By applying the Pythagoras theorem which can be stated as: ${{h}^{2}}={{b}^{2}}+{{p}^{2}}$
On putting h = x and p = y,
The base of the right-angled triangle is:
$\begin{align}
  & {{x}^{2}}={{b}^{2}}+{{y}^{2}} \\
 & {{b}^{2}}={{x}^{2}}-{{y}^{2}} \\
 & \therefore b=\sqrt{{{x}^{2}}-{{y}^{2}}} \\
\end{align}$
Then, the area of the triangle $=\dfrac{1}{2}\times base\times height$
Area of the triangle $=\dfrac{1}{2}\times \sqrt{{{x}^{2}}-{{y}^{2}}}\times y$
But it is given,
 $\begin{align}
  & x+y=p \\
 & \therefore x=p-y \\
\end{align}$
Putting the value of x in the area of the right-angle triangle,
$\begin{align}
  & \text{Area}=\dfrac{1}{2}\times \sqrt{{{\left( p-y \right)}^{2}}-{{y}^{2}}}\times y \\
 & \text{Area}=\dfrac{1}{2}\times y\sqrt{{{p}^{2}}+{{y}^{2}}-2py-{{y}^{2}}} \\
 & \text{Area}=\dfrac{1}{2}\times y\times \sqrt{{{p}^{2}}-2py} \\
\end{align}$
Squaring both the sides, we get:
$\begin{align}
  & {{\left( \text{Area} \right)}^{2}}=\dfrac{1}{4}\times {{y}^{2}}\times \left( {{p}^{2}}-2py \right) \\
 & {A}'=\dfrac{1}{4}\times {{y}^{2}}\times \left( {{p}^{2}}-2py \right) \\
 & {A}'=\dfrac{1}{4}{{p}^{2}}{{y}^{2}}-\dfrac{1}{2}p{{y}^{3}} \\
\end{align}$
For maximum area and minimum area,
$\begin{align}
  & \dfrac{d{A}'}{dy}=0 \\
 & \dfrac{d{A}'}{dy}=\dfrac{1}{4}\times 2{{p}^{2}}y-\dfrac{1}{2}\times 3p{{y}^{2}} \\
 & \dfrac{d{A}'}{dy}=\dfrac{1}{2}{{p}^{2}}y-\dfrac{3}{2}p{{y}^{2}} \\
 & \dfrac{1}{2}{{p}^{2}}y=\dfrac{3}{2}p{{y}^{2}} \\
 & y=\dfrac{p}{3} \\
 & x=p-y \\
 & x=p-\dfrac{p}{3}=\dfrac{2p}{3} \\
\end{align}$
For checking the area maximum,
$\begin{align}
  & \dfrac{{{d}^{2}}{A}'}{d{{y}^{2}}}=\dfrac{d}{dy}\left( \dfrac{1}{4}\times 2{{p}^{2}}y-\dfrac{1}{2}\times 3p{{y}^{2}} \right) \\
 & \dfrac{{{d}^{2}}{A}'}{d{{y}^{2}}}=\dfrac{1}{2}{{p}^{2}}-\dfrac{1}{2}\times 3p\times 2y \\
 & \dfrac{{{d}^{2}}{A}'}{d{{y}^{2}}}=\dfrac{1}{2}{{p}^{2}}-3py \\
\end{align}$
Putting $y=\dfrac{p}{3}$, we get
$\begin{align}
  & \dfrac{{{d}^{2}}{A}'}{d{{y}^{2}}}=\dfrac{1}{2}{{p}^{2}}-3py \\
 & \Rightarrow \dfrac{1}{2}{{p}^{2}}-3p\left( \dfrac{p}{3} \right) \\
 & \Rightarrow \dfrac{1}{2}{{p}^{2}}-{{p}^{2}} \\
 & \Rightarrow -\dfrac{1}{2}{{p}^{2}} \\
 & \therefore \dfrac{{{d}^{2}}{A}'}{d{{y}^{2}}}<0 \\
\end{align}$
Here, the area of the triangle is maximum when
$x=\dfrac{2p}{3}\text{ and }y=\dfrac{p}{3}$
Cosine of the right-angle triangle is the ratio of base to hypotenuse.
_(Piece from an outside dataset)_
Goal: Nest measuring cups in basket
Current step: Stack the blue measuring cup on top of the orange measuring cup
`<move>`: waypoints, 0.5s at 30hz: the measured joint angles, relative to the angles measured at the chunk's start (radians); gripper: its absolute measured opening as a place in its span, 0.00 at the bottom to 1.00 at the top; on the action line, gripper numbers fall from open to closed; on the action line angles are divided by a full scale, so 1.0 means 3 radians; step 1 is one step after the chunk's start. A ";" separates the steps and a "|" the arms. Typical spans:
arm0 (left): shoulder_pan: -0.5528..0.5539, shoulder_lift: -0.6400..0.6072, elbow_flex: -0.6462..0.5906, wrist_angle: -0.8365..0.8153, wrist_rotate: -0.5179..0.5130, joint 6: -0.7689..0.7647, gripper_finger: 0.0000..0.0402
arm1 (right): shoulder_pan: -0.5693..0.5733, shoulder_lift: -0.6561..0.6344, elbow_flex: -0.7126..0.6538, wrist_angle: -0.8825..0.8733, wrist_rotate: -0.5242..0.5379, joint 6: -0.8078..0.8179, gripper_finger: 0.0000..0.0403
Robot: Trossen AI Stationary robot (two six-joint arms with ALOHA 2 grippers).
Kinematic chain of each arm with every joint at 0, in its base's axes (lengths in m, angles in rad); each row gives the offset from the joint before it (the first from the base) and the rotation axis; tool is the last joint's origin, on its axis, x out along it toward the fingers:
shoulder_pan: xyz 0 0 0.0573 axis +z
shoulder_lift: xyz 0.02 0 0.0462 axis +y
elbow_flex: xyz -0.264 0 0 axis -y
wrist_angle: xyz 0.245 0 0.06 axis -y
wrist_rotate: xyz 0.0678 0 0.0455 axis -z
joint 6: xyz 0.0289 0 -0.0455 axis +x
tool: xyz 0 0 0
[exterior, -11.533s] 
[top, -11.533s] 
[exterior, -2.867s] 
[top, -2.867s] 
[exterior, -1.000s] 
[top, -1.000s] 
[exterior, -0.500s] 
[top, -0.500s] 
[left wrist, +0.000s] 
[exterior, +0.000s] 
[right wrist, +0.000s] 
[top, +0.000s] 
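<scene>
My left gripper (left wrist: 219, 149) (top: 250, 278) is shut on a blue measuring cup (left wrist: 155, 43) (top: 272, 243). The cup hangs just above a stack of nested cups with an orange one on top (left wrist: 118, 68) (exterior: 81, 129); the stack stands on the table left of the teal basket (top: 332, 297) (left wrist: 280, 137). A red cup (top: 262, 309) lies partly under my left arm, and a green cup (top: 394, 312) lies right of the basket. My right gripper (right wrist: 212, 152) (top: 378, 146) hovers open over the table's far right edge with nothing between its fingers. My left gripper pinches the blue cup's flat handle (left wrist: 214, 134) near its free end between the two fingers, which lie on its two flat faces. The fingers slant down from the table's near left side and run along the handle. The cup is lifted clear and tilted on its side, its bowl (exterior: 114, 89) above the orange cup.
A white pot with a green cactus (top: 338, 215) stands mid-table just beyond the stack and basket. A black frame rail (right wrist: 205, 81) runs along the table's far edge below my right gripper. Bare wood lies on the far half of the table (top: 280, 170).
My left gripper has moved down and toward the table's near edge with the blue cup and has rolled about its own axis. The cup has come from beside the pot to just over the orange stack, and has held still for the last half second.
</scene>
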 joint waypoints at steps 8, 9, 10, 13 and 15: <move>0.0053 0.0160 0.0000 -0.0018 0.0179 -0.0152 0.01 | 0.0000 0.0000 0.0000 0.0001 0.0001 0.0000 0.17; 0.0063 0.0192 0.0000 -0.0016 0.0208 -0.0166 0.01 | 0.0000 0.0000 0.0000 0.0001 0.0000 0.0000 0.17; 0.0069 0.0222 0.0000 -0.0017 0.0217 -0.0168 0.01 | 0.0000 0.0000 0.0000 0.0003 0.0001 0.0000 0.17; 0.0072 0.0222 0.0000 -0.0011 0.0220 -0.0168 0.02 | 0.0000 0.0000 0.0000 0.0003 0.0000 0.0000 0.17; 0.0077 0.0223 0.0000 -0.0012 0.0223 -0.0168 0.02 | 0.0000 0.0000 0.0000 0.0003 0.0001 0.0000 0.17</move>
In our figure, hypotenuse = x and base = y, so
$\begin{align}
  & \cos \theta =\dfrac{y}{x} \\
 & \cos \theta =\dfrac{\dfrac{p}{3}}{2\times \dfrac{p}{3}} \\
 & \cos \theta =\dfrac{1}{2} \\
\end{align}$
Therefore, the value of $\cos \theta $ is $\dfrac{1}{2}$, when $\theta =\dfrac{\pi }{3}$.
Hence, the area is maximum if the angle between the hypotenuse and the side is $\dfrac{\pi }{3}$.
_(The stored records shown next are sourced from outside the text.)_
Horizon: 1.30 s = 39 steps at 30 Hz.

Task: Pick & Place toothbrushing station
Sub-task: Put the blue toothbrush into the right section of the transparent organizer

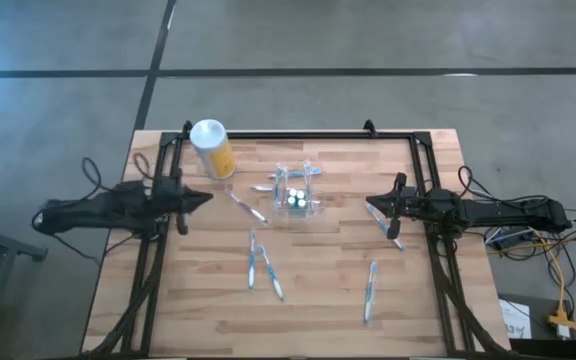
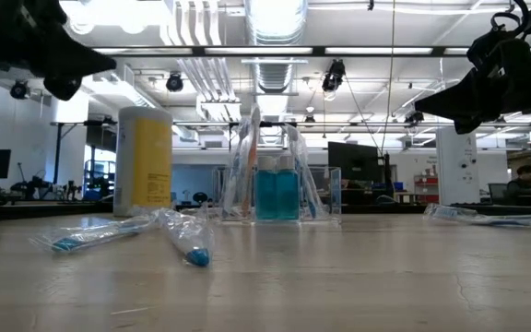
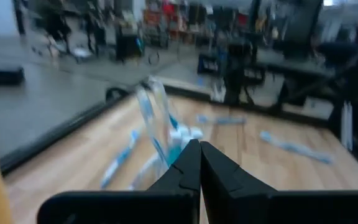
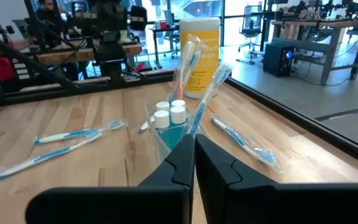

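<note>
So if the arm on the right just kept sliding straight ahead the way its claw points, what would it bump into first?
Probably the small clear plastic toothbrush holder at mid-table: the shut right gripper points straight at it, with only bare wood between. Depth is hard to judge.

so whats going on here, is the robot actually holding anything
No, neither arm holds anything. The left gripper and the right gripper are both shut and empty, raised off the table on opposite sides, pointing toward the middle. Between them stands the toothbrushing station, a clear holder with toothbrushes upright in it, untouched. A yellow canister stands near the back edge, and several wrapped toothbrushes lie loose on the wooden table.
</note>
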### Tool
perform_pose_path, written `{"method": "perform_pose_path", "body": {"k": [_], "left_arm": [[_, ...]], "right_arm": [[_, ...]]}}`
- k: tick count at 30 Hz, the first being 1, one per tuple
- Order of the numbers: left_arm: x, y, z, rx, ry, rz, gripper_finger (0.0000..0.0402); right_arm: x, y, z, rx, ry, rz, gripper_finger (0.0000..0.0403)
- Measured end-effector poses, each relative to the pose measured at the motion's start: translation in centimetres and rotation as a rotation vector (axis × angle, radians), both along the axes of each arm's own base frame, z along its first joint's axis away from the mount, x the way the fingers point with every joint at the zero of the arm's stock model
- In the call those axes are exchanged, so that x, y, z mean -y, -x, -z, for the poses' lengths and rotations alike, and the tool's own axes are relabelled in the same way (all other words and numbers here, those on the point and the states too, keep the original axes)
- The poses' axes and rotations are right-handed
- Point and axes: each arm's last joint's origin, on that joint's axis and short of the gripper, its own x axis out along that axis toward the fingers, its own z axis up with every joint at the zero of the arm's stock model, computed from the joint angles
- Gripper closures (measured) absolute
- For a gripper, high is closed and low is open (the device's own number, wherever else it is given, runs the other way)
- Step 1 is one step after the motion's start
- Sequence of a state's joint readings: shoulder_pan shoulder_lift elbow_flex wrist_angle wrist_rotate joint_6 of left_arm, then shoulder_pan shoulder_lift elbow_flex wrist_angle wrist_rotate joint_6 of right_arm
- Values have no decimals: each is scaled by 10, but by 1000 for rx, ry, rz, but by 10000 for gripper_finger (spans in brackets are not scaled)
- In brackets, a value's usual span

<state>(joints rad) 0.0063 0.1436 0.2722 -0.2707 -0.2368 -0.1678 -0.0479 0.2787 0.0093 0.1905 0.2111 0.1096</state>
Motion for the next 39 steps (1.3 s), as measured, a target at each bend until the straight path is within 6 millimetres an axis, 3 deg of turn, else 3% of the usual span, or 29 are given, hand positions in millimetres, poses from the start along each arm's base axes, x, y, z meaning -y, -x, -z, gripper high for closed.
{"method": "perform_pose_path", "body": {"k": [7, 14, 20, 39], "left_arm": [[1, 7, 17, 79, 18, 36, 398], [3, -2, 45, 31, 13, 104, 398], [7, -7, 50, 100, 10, 255, 399], [7, -9, 53, 73, 65, 230, 385]], "right_arm": [[0, 0, 0, 2, -1, 1, 392], [0, 0, -2, 25, -18, 2, 392], [0, -1, -2, 26, -21, 2, 392], [0, -2, 1, 17, -99, 6, 392]]}}
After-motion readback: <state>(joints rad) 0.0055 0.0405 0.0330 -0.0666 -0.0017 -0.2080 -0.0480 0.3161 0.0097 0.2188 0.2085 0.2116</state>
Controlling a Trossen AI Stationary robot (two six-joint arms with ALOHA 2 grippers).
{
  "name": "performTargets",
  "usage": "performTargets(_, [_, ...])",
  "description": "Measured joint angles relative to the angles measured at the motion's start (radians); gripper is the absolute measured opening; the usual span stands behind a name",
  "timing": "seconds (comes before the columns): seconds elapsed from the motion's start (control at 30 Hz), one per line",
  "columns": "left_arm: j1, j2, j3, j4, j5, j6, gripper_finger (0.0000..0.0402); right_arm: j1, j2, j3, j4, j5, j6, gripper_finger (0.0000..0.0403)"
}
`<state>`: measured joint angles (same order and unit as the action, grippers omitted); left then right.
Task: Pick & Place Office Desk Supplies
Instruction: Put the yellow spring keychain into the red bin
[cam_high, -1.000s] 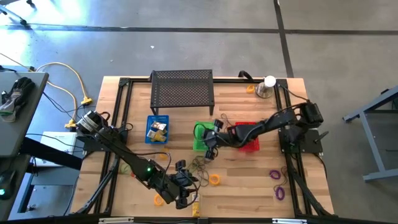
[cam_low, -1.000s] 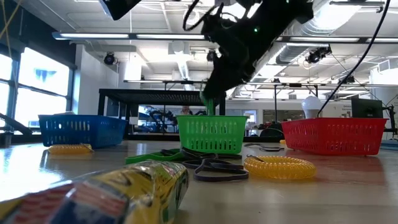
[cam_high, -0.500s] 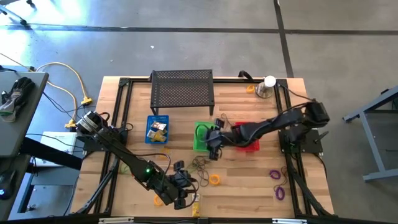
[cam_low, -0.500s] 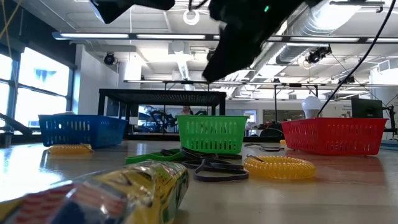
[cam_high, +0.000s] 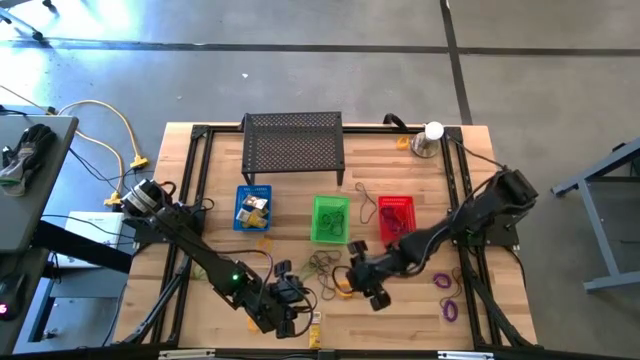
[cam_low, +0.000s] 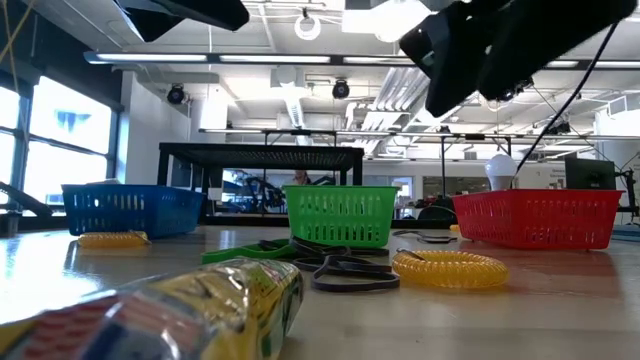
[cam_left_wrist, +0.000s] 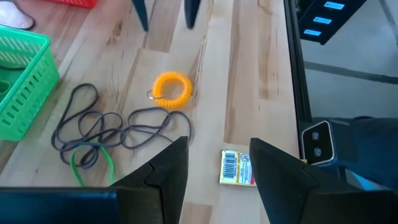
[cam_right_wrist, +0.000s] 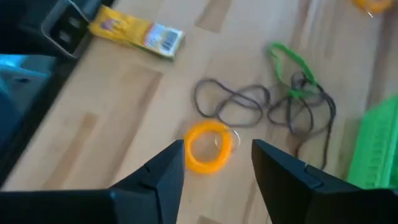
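The supplies lie loose on the wooden table near its front edge. There is an orange coil (cam_high: 343, 288) (cam_right_wrist: 208, 146), a tangle of dark loops (cam_high: 322, 263) (cam_left_wrist: 115, 124) with a green loop (cam_right_wrist: 289, 62), and a yellow pack (cam_left_wrist: 236, 168) (cam_low: 200, 300). Purple loops (cam_high: 445, 295) lie at the right. My right gripper (cam_high: 368, 285) (cam_right_wrist: 224, 180) hovers open just right of the coil. My left gripper (cam_high: 293, 308) (cam_left_wrist: 217, 177) is open near the front edge, its fingers on either side of the yellow pack and above it.
Blue (cam_high: 252, 208), green (cam_high: 330, 218) and red (cam_high: 396, 218) baskets stand in a row mid-table. Behind them are a black mesh rack (cam_high: 293, 148) and a silver cup with a white ball (cam_high: 430, 140). More orange coils lie at the left (cam_low: 110, 240).
My right gripper has gone from above the green basket toward the table's near edge and down, to beside the orange coil. The green piece that hung under it over the basket a second ago no longer shows under it.
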<state>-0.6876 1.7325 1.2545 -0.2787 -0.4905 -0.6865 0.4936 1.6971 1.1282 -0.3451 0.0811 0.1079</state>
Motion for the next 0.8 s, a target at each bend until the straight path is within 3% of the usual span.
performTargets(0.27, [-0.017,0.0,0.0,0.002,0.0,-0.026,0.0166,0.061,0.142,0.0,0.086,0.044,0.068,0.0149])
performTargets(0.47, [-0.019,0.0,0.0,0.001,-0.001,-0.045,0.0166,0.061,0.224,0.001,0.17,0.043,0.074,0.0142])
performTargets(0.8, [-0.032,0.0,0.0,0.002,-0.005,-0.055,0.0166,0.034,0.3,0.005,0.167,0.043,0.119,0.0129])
 Note: Students must be careful while applying the condition for maximum area. They must use the concept of the second derivative to prove that the area is maximum at the particular value of y. This is the key step and it should not be avoided as most people avoid the second derivative and proceed after the result obtained in the first derivative only.